* WHAT IS NEEDED *
Go through the material and copy each line in which the word "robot" shows up.
------------------------
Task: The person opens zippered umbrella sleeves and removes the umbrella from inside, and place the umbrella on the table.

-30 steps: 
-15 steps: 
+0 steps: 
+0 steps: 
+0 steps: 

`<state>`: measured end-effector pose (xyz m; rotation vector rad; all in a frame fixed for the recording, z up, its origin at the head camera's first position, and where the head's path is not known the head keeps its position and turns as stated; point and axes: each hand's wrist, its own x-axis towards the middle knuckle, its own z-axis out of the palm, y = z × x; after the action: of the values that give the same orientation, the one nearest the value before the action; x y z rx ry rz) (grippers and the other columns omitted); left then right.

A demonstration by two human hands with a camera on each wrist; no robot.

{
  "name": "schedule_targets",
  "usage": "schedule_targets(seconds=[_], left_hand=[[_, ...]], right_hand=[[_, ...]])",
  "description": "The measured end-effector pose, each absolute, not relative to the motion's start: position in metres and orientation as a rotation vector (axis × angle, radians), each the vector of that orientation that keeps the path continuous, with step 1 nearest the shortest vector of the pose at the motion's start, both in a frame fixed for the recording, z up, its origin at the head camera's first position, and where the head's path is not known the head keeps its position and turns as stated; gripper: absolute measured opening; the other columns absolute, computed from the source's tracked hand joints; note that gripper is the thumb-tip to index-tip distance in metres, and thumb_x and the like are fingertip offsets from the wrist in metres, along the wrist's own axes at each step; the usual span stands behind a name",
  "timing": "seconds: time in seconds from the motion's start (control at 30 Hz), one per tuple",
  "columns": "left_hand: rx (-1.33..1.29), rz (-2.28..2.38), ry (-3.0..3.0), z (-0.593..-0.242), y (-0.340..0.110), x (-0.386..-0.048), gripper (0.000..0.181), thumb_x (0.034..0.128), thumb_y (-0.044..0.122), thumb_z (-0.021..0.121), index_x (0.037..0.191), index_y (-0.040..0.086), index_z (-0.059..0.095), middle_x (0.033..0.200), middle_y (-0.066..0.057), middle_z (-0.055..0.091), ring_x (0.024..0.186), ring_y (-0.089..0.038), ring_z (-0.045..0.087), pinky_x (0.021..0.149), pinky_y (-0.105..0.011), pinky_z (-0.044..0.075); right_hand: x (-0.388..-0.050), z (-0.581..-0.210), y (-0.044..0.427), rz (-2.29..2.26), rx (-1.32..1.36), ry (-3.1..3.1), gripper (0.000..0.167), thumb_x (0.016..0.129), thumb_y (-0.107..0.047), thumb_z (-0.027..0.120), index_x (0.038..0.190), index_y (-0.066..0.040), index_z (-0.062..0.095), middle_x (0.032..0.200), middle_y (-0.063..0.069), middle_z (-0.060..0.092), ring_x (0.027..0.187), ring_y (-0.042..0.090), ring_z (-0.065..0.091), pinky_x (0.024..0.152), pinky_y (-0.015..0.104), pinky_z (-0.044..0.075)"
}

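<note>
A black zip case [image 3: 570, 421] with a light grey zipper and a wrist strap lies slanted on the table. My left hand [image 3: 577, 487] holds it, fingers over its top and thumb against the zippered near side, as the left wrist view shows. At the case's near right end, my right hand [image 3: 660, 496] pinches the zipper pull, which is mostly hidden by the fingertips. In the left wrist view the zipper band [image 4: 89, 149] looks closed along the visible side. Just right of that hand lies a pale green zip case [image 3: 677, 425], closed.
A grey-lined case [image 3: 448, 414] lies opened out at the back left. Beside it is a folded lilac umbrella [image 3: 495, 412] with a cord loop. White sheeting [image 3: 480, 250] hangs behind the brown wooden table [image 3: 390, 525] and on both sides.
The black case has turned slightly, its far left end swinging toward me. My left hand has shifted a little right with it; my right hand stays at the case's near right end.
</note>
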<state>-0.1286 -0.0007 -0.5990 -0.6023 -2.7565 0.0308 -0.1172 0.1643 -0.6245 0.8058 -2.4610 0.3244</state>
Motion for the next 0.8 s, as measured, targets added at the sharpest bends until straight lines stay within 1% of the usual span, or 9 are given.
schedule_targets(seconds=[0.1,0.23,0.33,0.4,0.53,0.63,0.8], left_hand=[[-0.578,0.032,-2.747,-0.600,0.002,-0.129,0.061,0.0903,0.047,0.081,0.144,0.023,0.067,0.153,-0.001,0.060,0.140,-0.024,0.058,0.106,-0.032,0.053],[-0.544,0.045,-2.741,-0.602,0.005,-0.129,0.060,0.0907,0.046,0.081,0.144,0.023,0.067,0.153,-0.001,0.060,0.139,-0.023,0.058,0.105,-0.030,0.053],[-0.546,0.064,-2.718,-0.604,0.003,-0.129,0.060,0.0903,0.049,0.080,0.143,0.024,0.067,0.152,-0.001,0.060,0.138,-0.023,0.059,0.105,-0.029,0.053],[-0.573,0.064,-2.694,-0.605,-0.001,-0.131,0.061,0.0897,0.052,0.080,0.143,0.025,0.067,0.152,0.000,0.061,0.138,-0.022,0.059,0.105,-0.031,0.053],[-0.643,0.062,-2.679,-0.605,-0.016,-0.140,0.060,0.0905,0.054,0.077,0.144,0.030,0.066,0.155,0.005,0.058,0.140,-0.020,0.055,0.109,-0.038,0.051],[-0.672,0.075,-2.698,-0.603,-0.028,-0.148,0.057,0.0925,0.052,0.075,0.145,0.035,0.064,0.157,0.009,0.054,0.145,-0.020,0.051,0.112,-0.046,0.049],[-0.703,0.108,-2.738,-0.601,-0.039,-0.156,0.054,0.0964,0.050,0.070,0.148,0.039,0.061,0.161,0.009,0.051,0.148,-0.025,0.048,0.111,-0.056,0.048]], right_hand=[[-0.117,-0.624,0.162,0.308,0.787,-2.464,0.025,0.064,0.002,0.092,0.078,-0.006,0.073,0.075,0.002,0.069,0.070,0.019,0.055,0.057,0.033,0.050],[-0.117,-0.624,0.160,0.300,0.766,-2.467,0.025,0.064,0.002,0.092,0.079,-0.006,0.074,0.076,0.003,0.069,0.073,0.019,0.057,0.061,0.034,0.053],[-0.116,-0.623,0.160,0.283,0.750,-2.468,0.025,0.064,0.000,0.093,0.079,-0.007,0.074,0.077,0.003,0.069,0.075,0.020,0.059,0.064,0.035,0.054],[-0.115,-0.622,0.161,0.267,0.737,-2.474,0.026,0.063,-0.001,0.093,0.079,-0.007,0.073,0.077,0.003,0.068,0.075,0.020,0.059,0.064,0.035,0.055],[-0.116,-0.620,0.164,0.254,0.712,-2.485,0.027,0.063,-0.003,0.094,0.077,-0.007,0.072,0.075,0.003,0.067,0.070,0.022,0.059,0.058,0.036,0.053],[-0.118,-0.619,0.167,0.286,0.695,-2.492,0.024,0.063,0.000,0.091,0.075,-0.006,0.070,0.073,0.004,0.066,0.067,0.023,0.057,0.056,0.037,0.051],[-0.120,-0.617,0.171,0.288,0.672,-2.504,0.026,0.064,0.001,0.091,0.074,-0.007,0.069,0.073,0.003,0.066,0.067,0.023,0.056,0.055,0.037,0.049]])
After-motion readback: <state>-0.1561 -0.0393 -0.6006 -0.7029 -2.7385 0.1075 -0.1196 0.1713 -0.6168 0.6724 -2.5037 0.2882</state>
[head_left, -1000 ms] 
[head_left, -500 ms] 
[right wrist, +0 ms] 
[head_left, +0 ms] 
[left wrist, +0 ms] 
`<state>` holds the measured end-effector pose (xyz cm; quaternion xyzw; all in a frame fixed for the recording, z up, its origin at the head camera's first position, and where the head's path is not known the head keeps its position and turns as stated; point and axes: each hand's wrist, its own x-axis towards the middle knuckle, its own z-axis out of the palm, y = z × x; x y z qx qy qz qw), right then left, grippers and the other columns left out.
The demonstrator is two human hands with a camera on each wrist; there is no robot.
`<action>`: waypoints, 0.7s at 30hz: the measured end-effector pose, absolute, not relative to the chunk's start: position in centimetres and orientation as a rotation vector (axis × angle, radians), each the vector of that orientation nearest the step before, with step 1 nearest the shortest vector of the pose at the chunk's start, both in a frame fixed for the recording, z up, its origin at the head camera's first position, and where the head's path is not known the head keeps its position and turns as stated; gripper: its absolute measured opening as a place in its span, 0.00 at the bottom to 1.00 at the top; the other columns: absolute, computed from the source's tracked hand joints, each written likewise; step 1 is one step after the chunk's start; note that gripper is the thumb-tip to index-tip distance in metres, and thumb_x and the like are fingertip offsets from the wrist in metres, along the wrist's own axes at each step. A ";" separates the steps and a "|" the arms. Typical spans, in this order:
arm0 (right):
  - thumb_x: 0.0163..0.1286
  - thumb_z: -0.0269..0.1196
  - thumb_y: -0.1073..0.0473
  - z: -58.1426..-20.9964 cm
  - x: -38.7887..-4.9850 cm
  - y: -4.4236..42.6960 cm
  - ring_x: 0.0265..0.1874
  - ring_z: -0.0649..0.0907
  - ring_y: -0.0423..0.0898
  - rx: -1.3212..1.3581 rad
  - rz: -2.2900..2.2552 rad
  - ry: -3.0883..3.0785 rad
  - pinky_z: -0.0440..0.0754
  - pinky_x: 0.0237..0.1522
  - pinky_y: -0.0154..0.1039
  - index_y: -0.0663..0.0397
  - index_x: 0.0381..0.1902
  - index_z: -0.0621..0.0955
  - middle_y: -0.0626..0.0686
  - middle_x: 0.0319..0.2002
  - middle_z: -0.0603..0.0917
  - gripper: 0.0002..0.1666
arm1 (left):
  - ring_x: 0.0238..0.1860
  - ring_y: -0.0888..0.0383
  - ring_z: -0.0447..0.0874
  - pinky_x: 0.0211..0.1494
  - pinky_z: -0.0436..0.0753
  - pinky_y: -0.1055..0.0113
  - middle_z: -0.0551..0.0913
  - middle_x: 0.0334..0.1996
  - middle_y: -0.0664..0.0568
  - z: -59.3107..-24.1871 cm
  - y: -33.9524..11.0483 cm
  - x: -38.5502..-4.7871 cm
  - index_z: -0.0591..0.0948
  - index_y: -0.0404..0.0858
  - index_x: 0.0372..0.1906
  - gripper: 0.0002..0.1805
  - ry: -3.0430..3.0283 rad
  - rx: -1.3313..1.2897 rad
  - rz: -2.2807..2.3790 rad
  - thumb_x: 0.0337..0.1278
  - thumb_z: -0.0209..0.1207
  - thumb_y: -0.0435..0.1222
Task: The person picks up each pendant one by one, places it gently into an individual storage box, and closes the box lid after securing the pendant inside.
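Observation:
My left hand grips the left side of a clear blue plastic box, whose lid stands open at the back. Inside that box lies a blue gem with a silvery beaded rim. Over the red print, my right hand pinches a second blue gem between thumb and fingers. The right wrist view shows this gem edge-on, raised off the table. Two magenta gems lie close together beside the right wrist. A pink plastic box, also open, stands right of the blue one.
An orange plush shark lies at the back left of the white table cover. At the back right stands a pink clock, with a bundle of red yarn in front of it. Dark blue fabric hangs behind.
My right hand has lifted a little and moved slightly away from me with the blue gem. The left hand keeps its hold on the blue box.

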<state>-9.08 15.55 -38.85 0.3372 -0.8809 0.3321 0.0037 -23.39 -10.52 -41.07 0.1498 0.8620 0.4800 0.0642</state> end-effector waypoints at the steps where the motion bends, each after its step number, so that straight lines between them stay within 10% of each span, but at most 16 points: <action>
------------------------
* WRITTEN SOLUTION *
A demonstration by two human hands with a camera on each wrist; no robot.
The demonstrator is two human hands with a camera on each wrist; there is no robot.

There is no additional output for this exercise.